## [WHAT YOU ARE ASKED TO DO]
When you reach the line containing "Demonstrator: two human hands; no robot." in the entries below, start writing out each line exactly, and stop after the line containing "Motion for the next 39".

## [DATA FOR REVIEW]
============================================================
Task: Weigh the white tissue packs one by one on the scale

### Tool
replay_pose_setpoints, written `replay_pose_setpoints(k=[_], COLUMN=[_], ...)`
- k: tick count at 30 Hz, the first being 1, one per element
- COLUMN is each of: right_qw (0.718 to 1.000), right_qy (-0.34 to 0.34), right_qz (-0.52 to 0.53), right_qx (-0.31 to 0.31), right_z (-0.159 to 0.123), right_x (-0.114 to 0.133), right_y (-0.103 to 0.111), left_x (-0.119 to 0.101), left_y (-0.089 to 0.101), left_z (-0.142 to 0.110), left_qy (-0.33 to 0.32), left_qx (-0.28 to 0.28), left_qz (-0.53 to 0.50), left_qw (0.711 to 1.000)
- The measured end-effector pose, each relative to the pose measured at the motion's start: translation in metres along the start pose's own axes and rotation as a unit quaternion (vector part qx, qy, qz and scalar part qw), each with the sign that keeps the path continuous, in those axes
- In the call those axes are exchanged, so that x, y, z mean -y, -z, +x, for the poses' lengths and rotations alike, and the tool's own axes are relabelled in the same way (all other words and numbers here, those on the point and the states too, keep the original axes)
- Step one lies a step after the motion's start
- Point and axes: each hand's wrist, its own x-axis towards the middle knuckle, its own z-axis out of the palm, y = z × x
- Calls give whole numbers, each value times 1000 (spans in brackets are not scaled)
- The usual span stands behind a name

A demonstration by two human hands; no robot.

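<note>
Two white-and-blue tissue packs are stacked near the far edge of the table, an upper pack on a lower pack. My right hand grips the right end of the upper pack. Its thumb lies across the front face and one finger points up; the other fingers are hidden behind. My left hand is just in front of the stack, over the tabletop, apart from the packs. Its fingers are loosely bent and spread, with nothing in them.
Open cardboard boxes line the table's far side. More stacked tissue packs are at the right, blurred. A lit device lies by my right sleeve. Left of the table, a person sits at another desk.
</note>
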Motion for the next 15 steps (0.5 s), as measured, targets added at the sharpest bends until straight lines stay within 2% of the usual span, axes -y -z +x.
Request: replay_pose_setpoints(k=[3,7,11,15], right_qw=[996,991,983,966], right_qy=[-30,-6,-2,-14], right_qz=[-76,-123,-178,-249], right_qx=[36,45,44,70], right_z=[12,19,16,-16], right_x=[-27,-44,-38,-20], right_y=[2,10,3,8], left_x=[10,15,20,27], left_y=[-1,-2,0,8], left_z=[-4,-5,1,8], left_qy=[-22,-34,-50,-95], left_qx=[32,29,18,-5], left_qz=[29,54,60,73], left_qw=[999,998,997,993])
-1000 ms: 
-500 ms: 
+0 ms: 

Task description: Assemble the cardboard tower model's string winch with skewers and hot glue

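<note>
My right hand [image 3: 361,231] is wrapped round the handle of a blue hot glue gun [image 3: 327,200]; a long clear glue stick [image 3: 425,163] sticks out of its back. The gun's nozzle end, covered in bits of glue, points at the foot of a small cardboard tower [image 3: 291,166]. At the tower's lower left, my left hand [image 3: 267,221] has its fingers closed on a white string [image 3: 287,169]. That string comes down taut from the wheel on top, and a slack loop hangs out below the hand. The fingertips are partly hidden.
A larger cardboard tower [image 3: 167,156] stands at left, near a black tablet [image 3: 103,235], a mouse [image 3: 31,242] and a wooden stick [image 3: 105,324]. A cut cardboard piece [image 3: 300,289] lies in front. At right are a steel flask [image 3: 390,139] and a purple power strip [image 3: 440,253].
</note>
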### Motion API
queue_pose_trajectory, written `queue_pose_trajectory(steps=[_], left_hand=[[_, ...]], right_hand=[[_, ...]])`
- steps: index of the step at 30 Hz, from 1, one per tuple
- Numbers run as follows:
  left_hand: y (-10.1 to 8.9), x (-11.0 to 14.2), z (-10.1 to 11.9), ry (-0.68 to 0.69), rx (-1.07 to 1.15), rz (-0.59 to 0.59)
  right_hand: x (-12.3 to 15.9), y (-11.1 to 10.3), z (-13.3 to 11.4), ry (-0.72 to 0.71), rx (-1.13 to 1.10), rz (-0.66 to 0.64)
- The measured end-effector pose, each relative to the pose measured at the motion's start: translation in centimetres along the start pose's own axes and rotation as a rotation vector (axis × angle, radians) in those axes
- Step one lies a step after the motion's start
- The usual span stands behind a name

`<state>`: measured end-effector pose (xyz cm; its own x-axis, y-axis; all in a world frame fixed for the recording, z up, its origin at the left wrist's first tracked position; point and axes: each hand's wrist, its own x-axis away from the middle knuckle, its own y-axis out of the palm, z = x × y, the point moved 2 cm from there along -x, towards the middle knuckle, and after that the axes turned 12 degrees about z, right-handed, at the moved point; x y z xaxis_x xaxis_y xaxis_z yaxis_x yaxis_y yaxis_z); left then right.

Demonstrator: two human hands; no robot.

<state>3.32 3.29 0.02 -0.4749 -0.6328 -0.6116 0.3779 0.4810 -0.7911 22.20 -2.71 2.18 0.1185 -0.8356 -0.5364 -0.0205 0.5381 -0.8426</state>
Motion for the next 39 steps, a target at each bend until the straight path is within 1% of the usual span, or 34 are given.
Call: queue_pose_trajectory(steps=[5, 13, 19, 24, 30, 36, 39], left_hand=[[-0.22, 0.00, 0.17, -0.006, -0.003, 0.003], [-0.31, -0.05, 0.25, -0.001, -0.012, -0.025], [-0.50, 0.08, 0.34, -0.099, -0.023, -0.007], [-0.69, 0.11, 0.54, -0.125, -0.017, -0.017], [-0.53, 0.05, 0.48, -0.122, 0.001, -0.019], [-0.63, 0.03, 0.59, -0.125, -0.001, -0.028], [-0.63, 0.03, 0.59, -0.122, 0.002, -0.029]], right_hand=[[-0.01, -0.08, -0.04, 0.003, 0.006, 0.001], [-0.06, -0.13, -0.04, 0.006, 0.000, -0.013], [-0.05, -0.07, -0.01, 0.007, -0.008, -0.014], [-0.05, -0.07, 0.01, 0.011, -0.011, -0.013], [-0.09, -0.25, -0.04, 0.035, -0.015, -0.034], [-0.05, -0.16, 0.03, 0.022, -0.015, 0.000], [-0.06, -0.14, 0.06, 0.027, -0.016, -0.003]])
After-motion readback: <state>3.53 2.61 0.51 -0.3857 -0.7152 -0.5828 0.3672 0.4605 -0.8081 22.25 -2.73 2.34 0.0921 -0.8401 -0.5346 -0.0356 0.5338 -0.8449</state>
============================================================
## [OUTPUT FOR THIS EXERCISE]
Demonstrator: two human hands; no robot.

<state>3.32 3.29 0.02 -0.4749 -0.6328 -0.6116 0.3779 0.4810 -0.7911 22.20 -2.71 2.18 0.1185 -0.8356 -0.5364 -0.0205 0.5381 -0.8426</state>
Motion for the next 39 steps, a target at each bend until the straight path is within 1% of the usual span, or 34 are given.

The output contains nothing more.